組込みLinuxの非機能要件可視化と品質担保をテーマに登壇するハートランド・データの講演の様子
 

なぜ組込みLinuxの「非機能要件」は後回しになりがちなのか

機能が仕様通りに動くかどうかはテストで確認しやすい一方、処理時間やCPU使用率、プロセスの挙動といった「非機能要件」は目に見えにくく、検証が後回しになりがちです。リリース直前になって性能問題が表面化し、原因調査に多くの工数を費やしてしまう。組込みLinuxの開発現場では、そんな悩みをよく耳にします。

講演の前半では、マルチコアSoCの普及による大規模化・複雑化、そしてコード生成AIの普及でこの検証がいっそう難しくなっていくという背景を掘り下げました。今回のイベントテーマである「AI時代」にも重なる問題提起です。

 

プロセス解析で「見えない挙動」を可視化する

こうした課題への答えとして講演で紹介したのが、実機のプロセス解析によって「見えない挙動」を可視化し、品質担保につなげるアプローチです。

具体的には、動的テストツール「DT+(ディーティープラス)」のトレース機能を使います。関数レベルの動きからプロセスの遷移、カーネルの動作まで、Linuxシステム全体のふるまいを計測し、CPU負荷の推移やプロセスの動きを時系列で追いかけられます。

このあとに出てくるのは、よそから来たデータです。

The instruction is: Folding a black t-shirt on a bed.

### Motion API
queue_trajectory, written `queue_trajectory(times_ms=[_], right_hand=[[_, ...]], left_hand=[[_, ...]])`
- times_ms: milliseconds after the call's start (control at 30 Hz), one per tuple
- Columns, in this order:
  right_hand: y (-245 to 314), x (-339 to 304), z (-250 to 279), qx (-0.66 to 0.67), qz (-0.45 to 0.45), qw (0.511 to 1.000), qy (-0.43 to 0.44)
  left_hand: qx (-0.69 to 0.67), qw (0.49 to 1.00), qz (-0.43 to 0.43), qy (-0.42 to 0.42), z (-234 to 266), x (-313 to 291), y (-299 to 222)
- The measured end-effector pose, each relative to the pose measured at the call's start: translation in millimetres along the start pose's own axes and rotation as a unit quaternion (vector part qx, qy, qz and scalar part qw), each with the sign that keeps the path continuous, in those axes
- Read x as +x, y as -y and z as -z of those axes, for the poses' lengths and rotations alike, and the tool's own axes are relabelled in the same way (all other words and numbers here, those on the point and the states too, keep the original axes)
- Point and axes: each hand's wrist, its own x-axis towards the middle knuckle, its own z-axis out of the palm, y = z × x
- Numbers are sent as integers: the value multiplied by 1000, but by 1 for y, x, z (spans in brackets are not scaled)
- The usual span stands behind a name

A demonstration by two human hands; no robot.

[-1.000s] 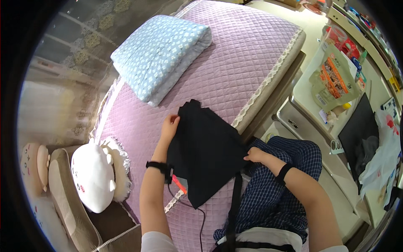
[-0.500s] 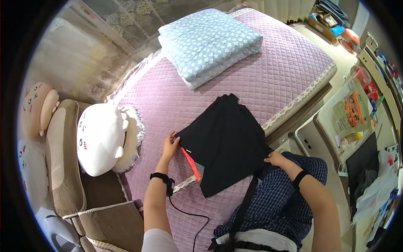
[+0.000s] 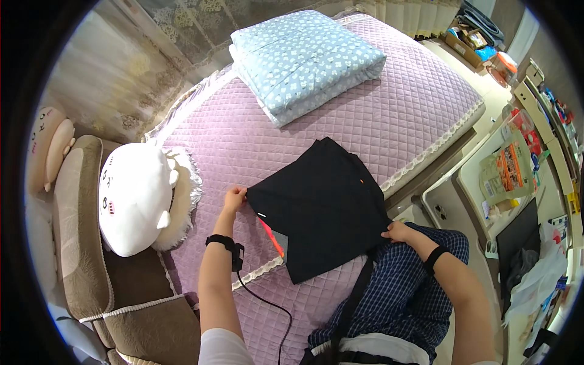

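A black garment [image 3: 322, 213] lies spread over the near edge of the bed, with a notch in its lower left side. A red-orange strip [image 3: 272, 236] and some grey lining show at that notch. My left hand [image 3: 235, 199] pinches the garment's left corner between thumb and fingers. On the right, close to my knee, my right hand [image 3: 398, 232] grips the opposite corner. The cloth between them lies fairly flat. Whether it is shorts or a top I cannot tell.
A folded blue floral quilt [image 3: 307, 64] rests on the pink quilted bedspread [image 3: 420, 79]. White plush toys [image 3: 135, 201] sit on a brown sofa [image 3: 79, 225] at left. A cluttered desk [image 3: 471, 176] stands at right. A black cable [image 3: 261, 297] hangs from my left wrist.
My left hand has moved left and slightly away, drawing the garment's corner outward. The left side is now wider and flatter, with less red-orange showing. My right hand stays nearly in place.
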Motion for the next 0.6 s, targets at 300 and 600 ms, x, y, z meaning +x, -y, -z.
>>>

このトレース機能は、いわば「システムのドライブレコーダー」です。走行中の映像を常に記録しておき、事故が起きたら後から映像で確認する。それと同じことを、Linuxシステムに対して行えます。障害が起きた瞬間を含む全体の動きがスナップショットとして残るので、「そのとき内部で何が起きていたのか」をデータで振り返ることができます。

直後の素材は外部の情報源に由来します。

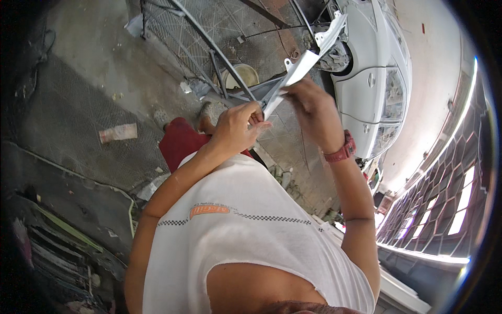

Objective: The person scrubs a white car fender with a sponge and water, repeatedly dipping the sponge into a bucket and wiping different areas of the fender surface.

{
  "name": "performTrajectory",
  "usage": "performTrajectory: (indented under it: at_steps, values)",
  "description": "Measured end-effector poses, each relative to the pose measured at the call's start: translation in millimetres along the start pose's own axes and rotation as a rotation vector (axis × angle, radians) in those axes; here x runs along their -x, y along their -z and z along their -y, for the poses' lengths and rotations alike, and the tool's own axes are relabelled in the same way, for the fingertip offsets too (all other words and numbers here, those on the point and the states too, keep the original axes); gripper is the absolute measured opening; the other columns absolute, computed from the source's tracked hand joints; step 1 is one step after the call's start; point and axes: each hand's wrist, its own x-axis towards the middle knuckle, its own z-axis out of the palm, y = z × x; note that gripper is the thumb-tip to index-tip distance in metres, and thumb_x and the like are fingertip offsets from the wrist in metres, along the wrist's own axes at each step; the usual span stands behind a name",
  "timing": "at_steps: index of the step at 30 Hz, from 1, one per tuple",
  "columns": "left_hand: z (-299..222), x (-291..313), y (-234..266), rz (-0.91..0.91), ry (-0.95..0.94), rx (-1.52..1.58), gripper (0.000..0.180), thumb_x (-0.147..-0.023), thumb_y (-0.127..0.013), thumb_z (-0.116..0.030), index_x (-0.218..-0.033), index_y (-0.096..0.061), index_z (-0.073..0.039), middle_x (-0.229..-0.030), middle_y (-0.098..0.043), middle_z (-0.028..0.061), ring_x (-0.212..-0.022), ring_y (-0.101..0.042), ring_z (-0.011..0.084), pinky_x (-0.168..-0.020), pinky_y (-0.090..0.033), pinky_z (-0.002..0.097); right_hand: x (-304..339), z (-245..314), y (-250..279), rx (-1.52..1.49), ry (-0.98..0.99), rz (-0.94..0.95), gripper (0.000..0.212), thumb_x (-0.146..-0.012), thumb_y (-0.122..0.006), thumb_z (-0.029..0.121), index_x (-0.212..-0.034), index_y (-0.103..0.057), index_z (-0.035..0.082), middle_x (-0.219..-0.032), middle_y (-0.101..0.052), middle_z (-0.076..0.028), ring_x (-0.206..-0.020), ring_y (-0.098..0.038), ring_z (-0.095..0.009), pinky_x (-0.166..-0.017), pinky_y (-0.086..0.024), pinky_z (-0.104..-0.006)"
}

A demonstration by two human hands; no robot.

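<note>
My left hand [235,129] curls at the panel's [301,67] end, right hand [318,112] blurs alongside; can't tell either grip, I'd keep it steady.

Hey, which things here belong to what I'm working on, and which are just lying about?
Seemingly in the job:
Long white part
Left hand, at its near end
Right hand, blurred, beside it
Metal frame, perhaps

Seemingly lying about:
Pale oblong item on the floor
Round tub

Your head-worn left fisheye faces down: shirt [251,243] near, left hand [238,125], right hand [314,111] beyond, white car [361,99] far right.
</note>
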Motion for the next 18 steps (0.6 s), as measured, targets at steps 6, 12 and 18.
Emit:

ここでは触れきれなかったその他の機能や活用事例については、製品ページで詳しく紹介しています。気になる方は、ぜひご覧ください。

動的テストツール「DT+」の詳細はこちら →

 

計測を続け、変化を数値で捉える

さらに講演の後半では、こうした計測を一度で終わらせず、開発の進捗にあわせて続けていく考え方をお話ししました。スナップショットデータをバージョン間で比較し、感覚ではなく「数値化された変化」で品質を判断する。このデータ駆動型のアプローチを支える新しい仕組みとして、現在開発中の「DT+Portal」もあわせて取り上げました。

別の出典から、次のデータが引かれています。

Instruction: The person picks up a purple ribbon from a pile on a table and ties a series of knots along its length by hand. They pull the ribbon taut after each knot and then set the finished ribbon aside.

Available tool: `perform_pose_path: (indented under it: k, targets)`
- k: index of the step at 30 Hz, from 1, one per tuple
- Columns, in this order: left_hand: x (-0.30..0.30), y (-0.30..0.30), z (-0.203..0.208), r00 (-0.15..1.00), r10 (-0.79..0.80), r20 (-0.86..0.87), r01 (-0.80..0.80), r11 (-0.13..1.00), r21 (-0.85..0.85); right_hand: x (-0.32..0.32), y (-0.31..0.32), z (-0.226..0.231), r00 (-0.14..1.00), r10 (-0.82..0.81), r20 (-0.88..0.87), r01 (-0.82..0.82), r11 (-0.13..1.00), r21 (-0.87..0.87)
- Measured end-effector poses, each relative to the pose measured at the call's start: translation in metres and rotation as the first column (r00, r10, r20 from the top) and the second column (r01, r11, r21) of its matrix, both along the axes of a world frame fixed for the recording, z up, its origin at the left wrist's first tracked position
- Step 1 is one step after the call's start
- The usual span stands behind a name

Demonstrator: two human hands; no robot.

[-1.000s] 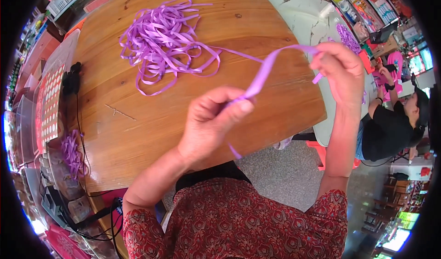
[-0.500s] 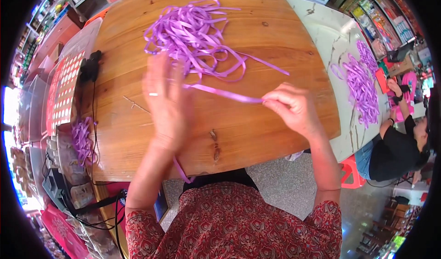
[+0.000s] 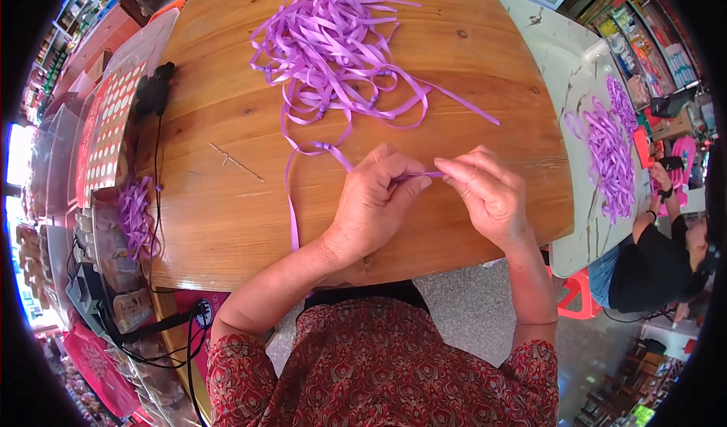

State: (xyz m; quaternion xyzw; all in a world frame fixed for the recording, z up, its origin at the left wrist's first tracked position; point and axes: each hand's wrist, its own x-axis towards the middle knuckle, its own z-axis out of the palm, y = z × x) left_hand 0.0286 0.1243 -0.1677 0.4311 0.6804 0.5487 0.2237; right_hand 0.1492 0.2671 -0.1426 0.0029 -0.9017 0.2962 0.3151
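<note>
Between my two hands runs a short stretch of purple ribbon (image 3: 415,175), above the near part of the wooden table. My left hand (image 3: 371,200) has its fingers curled round the ribbon. At the ribbon's right part, my right hand (image 3: 488,192) pinches it between thumb and forefinger. From my left hand the ribbon leads back to a small knot, and a strand hangs down over the table's near edge. Beyond my hands lies a loose heap of purple ribbon (image 3: 322,48), with several small knots along it and one tail stretching right.
A twisted string (image 3: 236,162) lies on the wooden table (image 3: 500,192). At the left stand a dotted box (image 3: 113,135) and a black cable. More purple ribbon (image 3: 609,158) lies on the white marbled table (image 3: 579,237) at right, where another person (image 3: 655,260) sits.
My left hand has moved right and toward me, from a blurred spread pose to closed on the ribbon beside my right hand. The free span between the hands is shorter.
</note>
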Motion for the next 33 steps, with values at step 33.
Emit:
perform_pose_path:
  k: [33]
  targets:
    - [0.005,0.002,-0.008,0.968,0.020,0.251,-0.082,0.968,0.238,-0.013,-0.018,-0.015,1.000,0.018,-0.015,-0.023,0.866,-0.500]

今回の講演でお話しした、非機能要件の考え方からスナップショットによる可視化、バージョン比較による検証の流れまでの内容については、こちらの記事で詳しく解説しています。講演をじっくり振り返りたい方も、これから知りたい方も、ぜひご一読ください。

組込みLinuxの非機能要件とは?プロセス解析で見えない動作を可視化

機能テストだけでは見えない組込みLinuxの「非機能要件」。実機の振る舞いを記録・数値化し、バージョン間の差分で性能劣化を早期検知するデータ駆動型の品質担保アプローチを解説します。

 

展示ブースの様子

講演とあわせてご覧いただいたのが、展示ブースです。今回は、講演で解説したDT+による解析を実際に動くかたちで見ていただける、実機テスト自動化のデモ機を用意しました。

DT+とAUTOmealを組み合わせた実機テスト自動化デモ機の展示ブースの様子

再現しているのは、実機テスト自動化と動的解析を組み合わせた検証フロー。

その中心となるのは、組込み機器の操作や計測などを自動化し、実機テスト環境の構築・運用を支援するテスト自動化プラットフォーム「AUTOmeal(オートミール)」です。Linux OSで動作するテスト対象機器に対して、AUTOmealと連携した協働ロボットアームが物理操作を代行します。

テスト自動化プラットフォーム「AUTOmeal」の詳細はこちら →

その裏側では「DT+」がプロセス情報を収集しており、コードをプッシュすると、機能検証の合否判定から非機能検証用データの解析までが自動で揃います。ここまでの一連の流れを、来場者の皆さまの目の前で実演しました。

CI/CDと連携して計測を続けることで、性能劣化やバージョン間の変化にいち早く気づける。この考え方を支える仕組みとして、講演の後半でご紹介したDT+Portalのアルファ版もDT+の画面であわせてお見せしました。

 

まとめ

最後になりましたが、講演をお聴きくださった皆さま、ブースで足を止めてくださった皆さまに、心よりお礼申し上げます。

AIの活用で開発スピードが上がっていくこれからの時代、目に見えにくい非機能要件を早い段階で可視化し、データで品質を担保していくことの価値は、ますます高まっていくはずです。ハートランド・データは今後も、安心してリリースへ向かえる開発環境づくりを支援してまいります。